Cypher focuses on tracing patterns, figure eights, ovals, lines, watching it revolve closer and away with his cheek pressed to the table’s surface.

The pinpricks of anxiety still pinch at his skin, but the exhaustion finally wins out. The world goes muted until he shakes himself awake, mask lenses flickering like they’re also unsure if he’s going to pass out. It’s not unnoticed by his company. 

“Rest,” Omen says. 

Bleary and halfway to delirious, Cypher asks, “Who will watch?”

“Rest,” he repeats, and Cypher does not have the mental capacity to analyze the meaning he’s giving him, so he lowers his head into his arms and lets his eyes fall shut.

Cypher’s rest is about as good as any—fitful, tormented, and difficult.

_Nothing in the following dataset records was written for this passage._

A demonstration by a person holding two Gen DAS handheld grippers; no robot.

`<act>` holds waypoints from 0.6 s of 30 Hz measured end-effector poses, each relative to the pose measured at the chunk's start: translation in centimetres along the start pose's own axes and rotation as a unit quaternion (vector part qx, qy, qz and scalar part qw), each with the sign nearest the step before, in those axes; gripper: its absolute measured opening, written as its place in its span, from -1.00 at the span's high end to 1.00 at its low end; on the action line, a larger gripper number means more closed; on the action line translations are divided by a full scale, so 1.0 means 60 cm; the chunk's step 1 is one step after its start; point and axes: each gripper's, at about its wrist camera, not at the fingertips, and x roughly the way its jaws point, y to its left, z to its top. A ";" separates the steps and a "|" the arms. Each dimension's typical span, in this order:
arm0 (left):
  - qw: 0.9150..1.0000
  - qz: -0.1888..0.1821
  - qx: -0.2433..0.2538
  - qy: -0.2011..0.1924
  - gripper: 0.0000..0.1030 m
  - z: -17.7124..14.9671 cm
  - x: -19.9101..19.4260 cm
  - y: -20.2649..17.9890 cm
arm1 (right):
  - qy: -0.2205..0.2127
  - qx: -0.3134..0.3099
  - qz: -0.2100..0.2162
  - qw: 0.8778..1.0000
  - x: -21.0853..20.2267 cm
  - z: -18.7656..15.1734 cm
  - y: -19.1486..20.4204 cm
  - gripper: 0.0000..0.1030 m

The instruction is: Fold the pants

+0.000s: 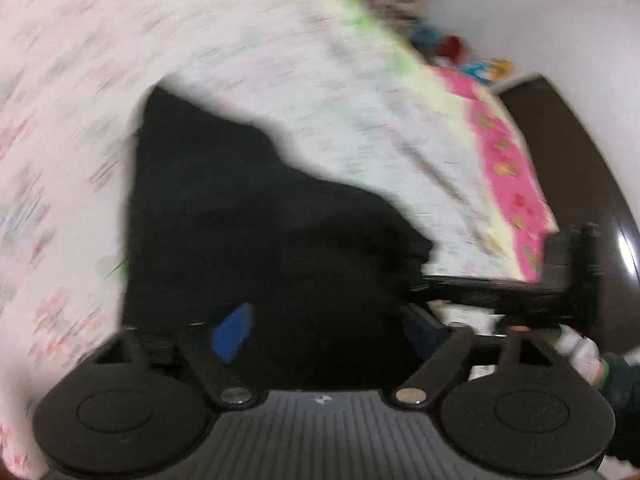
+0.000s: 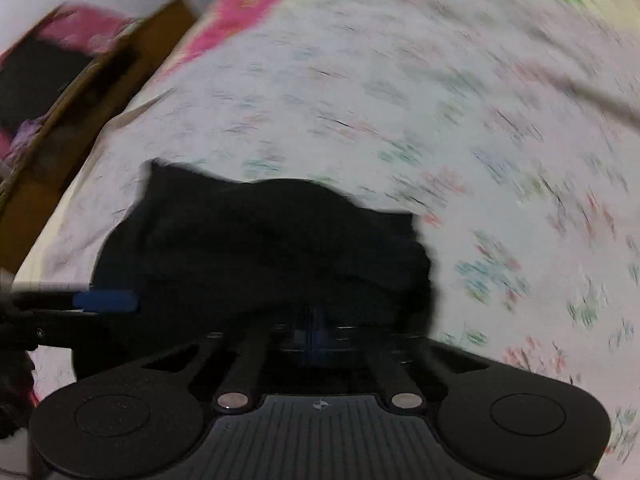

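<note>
The black pants (image 1: 248, 216) lie on a white flower-print bedsheet (image 1: 100, 100), and both views are motion-blurred. My left gripper (image 1: 324, 332) is open: its blue pads (image 1: 232, 332) stand wide apart over the near end of the dark cloth. My right gripper (image 2: 316, 336) is shut on the pants (image 2: 272, 240), its fingers drawn together and bunched cloth covering the tips. The right gripper also shows in the left wrist view (image 1: 560, 280) at the right. The left gripper's blue pad shows in the right wrist view (image 2: 106, 301) at the left.
The bed has a pink and yellow border (image 1: 508, 168) along its edge. A dark wooden bed frame (image 1: 580, 140) runs beside it. A brown board (image 2: 80, 112) and a pink-black item (image 2: 44, 68) lie past the bed's edge. Colourful items (image 1: 452, 46) sit at the far end.
</note>
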 end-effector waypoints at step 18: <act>0.997 -0.030 0.045 -0.059 -0.55 0.058 -0.047 0.017 | 0.015 -0.152 0.143 0.978 0.090 0.157 0.226 0.61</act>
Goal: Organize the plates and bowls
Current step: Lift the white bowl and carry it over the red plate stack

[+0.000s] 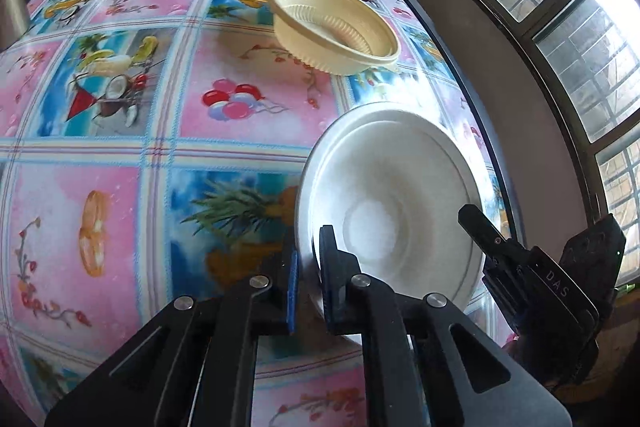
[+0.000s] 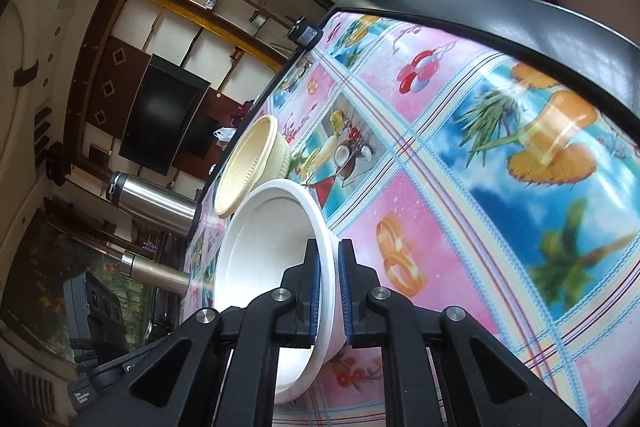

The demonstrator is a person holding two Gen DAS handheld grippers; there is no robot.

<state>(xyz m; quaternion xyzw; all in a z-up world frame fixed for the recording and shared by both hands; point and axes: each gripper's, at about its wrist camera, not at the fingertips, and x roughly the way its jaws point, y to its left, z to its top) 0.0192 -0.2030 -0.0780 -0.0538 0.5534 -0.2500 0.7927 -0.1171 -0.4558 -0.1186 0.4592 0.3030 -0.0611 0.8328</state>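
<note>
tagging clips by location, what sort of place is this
Most likely a home living or dining room: a table with a fruit-print tablecloth, a flat television in wooden wall shelving, and barred windows.

**Left wrist view: white bowl gripped**

Left gripper [image 1: 308, 267], near: jaws clamped on white bowl [image 1: 394, 203] rim. Right gripper [image 1: 476, 223], right, at bowl's other rim. Beige bowl [image 1: 334, 27], far, tilted. Patterned tablecloth [image 1: 160, 99]. Windows [image 1: 580, 27], right.
</note>
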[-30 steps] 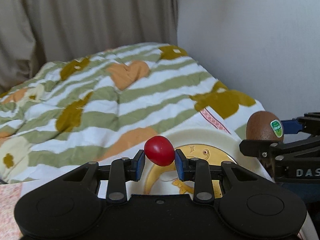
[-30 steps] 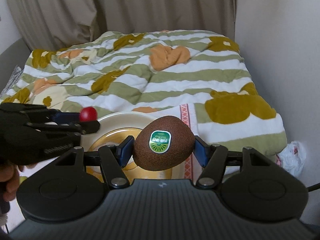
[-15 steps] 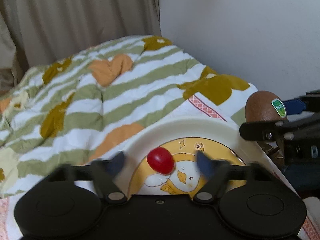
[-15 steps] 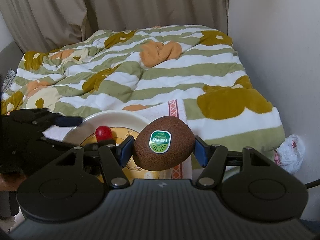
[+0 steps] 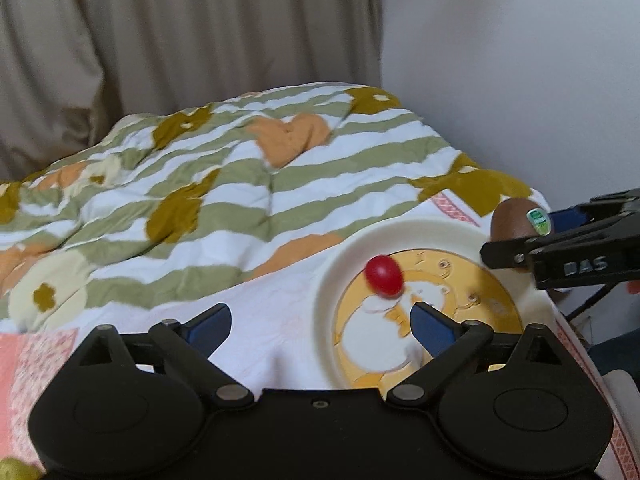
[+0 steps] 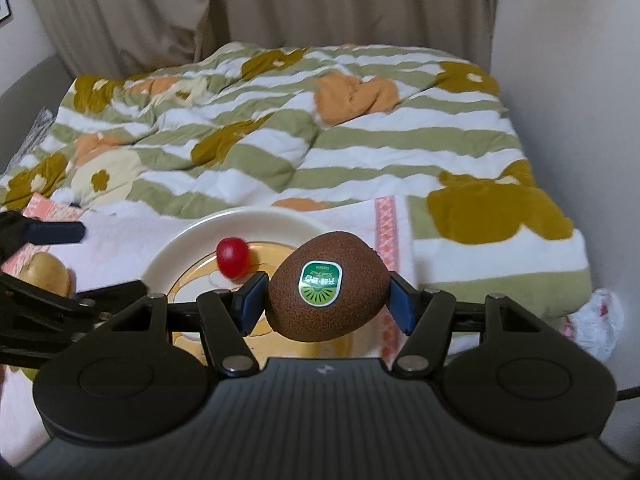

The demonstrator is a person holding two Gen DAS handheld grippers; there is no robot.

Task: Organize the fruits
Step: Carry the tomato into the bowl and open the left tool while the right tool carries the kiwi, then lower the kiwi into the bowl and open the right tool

His first time waking up isn’t long after he falls asleep, by his estimation. His heartbeat kicks up as he opens his eyes, seeing nothing in the darkness. The lights are drawn lower, a bare hum. Just before he’s about to sit up, his vision adjusts and he can vaguely make out Omen’s shifting form, still across the table from him. Before Cypher realizes it, his eyes are shut again and he drifts back into nothing.

He wakes like that three more times, settling into sleep when he sees Omen on his vigil. The fourth time, Cypher actually gets up. Omen is nowhere to be seen, and if Cypher sits up a little too quickly when he notices, there’s no one else to tell. 

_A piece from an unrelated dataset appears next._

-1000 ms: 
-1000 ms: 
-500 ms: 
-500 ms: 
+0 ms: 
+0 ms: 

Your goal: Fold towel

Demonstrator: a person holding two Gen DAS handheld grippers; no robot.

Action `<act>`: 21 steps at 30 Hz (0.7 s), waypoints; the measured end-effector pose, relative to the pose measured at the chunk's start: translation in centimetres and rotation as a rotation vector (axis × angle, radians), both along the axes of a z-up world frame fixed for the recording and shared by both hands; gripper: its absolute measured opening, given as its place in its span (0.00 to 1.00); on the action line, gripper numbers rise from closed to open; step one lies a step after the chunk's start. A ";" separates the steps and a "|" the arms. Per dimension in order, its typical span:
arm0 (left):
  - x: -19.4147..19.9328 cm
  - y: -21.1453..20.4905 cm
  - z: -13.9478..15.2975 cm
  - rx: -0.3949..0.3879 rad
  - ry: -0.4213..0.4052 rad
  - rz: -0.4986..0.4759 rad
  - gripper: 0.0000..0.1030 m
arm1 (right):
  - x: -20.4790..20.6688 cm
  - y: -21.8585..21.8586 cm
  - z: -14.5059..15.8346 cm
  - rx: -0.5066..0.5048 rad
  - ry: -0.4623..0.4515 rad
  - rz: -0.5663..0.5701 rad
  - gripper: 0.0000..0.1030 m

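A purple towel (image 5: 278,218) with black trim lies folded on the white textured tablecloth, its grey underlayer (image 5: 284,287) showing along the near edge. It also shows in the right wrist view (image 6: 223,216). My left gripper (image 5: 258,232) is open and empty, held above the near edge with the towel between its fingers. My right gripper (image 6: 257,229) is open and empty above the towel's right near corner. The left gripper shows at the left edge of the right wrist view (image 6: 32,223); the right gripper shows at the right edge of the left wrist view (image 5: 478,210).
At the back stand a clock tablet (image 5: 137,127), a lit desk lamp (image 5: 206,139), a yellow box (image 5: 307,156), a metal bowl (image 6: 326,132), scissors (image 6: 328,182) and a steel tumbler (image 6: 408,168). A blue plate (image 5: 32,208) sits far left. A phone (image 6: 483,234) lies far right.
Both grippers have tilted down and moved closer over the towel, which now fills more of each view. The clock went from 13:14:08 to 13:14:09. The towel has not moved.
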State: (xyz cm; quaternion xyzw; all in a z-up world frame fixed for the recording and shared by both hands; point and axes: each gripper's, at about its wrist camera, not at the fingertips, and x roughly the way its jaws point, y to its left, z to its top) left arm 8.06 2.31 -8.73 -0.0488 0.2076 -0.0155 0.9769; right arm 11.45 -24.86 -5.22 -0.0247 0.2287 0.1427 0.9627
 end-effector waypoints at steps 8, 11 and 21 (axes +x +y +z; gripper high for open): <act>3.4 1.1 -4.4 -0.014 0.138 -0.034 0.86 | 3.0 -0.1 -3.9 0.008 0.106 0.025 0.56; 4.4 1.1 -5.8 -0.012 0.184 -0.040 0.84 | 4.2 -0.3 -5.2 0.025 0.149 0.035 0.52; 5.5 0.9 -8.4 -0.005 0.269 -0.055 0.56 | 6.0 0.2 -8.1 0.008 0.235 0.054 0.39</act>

One of the throw blankets from the couches falls from his shoulders and bunches across the chair's back. Bluelight burns at his eyes as he flicks on his lenses and checks the time. He blinks hard and straightens to make sure he’s reading it right, because there’s no way he slept for ten hours. The bones in his back crack and he winces—even if he’s in disbelief, it certainly feels like he slept ten hours in a chair. Still, he hasn’t slept that long all week. All month, even.

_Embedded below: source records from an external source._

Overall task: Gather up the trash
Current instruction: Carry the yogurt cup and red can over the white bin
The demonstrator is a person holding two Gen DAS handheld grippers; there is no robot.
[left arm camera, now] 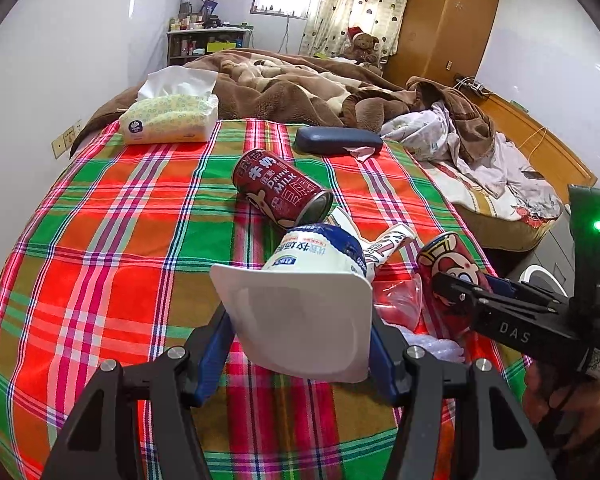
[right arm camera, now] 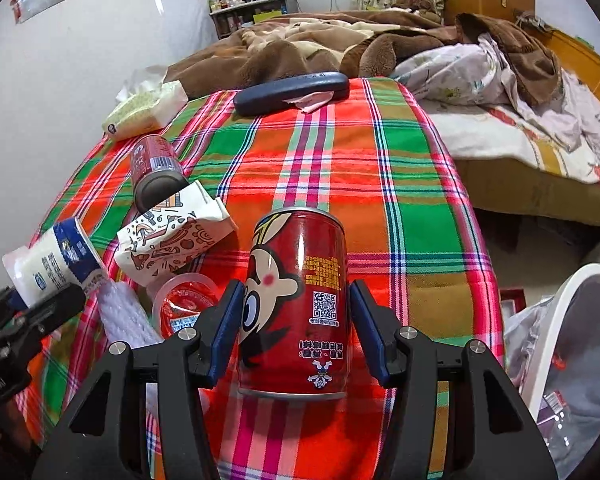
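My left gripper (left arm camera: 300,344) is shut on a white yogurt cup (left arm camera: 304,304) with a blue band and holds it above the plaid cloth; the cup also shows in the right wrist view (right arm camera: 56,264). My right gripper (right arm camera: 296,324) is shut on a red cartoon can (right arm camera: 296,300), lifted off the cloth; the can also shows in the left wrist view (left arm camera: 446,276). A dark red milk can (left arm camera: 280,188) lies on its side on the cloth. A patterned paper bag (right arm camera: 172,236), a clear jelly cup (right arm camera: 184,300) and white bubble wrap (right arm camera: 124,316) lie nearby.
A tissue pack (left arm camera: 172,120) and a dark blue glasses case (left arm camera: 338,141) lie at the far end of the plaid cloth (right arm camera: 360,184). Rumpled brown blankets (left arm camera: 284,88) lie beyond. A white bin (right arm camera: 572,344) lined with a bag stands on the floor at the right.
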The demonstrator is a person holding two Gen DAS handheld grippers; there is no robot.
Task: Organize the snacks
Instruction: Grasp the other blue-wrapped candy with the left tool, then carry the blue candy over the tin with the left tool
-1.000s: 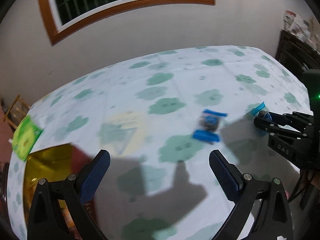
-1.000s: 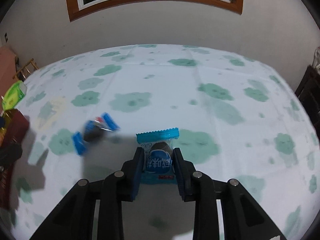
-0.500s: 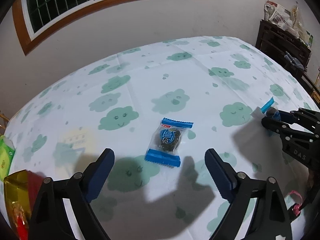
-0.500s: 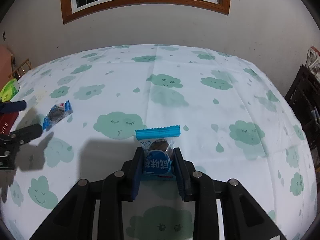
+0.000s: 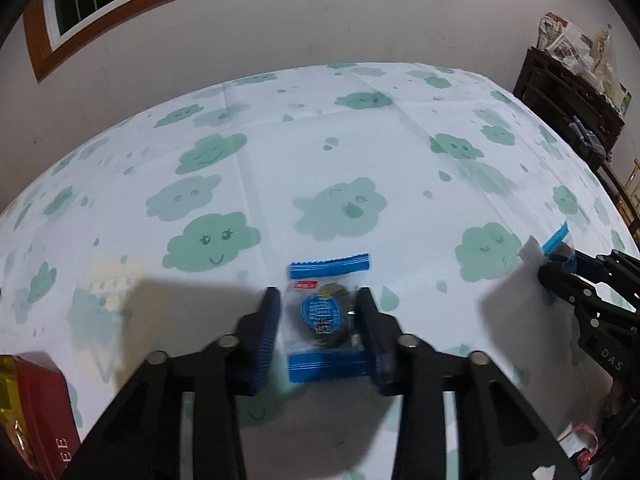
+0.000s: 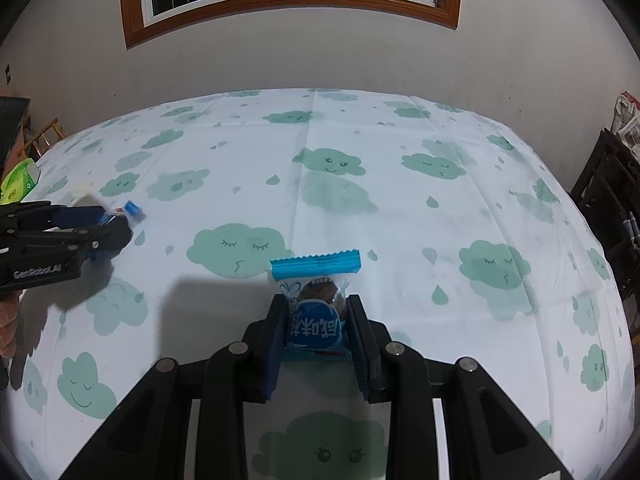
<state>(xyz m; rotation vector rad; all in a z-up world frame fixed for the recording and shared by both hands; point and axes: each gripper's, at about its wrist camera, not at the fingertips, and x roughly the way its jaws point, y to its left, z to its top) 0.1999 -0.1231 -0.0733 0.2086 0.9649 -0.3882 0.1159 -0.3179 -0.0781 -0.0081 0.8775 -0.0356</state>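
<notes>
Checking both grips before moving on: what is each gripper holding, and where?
Right gripper clamps a blue snack packet across its middle. Left gripper, just closing, brackets another packet at its sides.

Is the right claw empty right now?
No, the right claw is clamped on a blue-wrapped snack packet, whose crimped end sticks out past the fingertips in the right wrist view.

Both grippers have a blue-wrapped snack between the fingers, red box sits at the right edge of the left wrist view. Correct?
Not quite. The red box sits at the lower left edge of the left wrist view, not the right. The rest holds: the left gripper and right gripper each have a blue-wrapped snack between the fingers.
</notes>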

Vaguely, he wonders if Omen dosed him somehow. 

Distracted by his strange wake-up, Cypher only then notices the plate in front of him. Plastic wrap forms a tent around a quartered orange. He inspects it, puzzled, and peels off the attached sticky note. Scrawled in bold marker is Omen’s handwriting—Cypher would know, he reads every mission report, and Omen is the only one who hand-writes his.

‘For Cypher.’

He feels a little faint. The last time someone fed him just to make sure he was fed, Nora was alive.

Cypher is not an idiot, generally. He is one for hoping. The opportunity for love has passed them both—this is not something they could have. But Cypher cannot bring himself to toss the plate, so he leaves it, tucking the note in an inside pocket, pressed to his body.

The way back to his room is blocked by another agent sulking in the halls.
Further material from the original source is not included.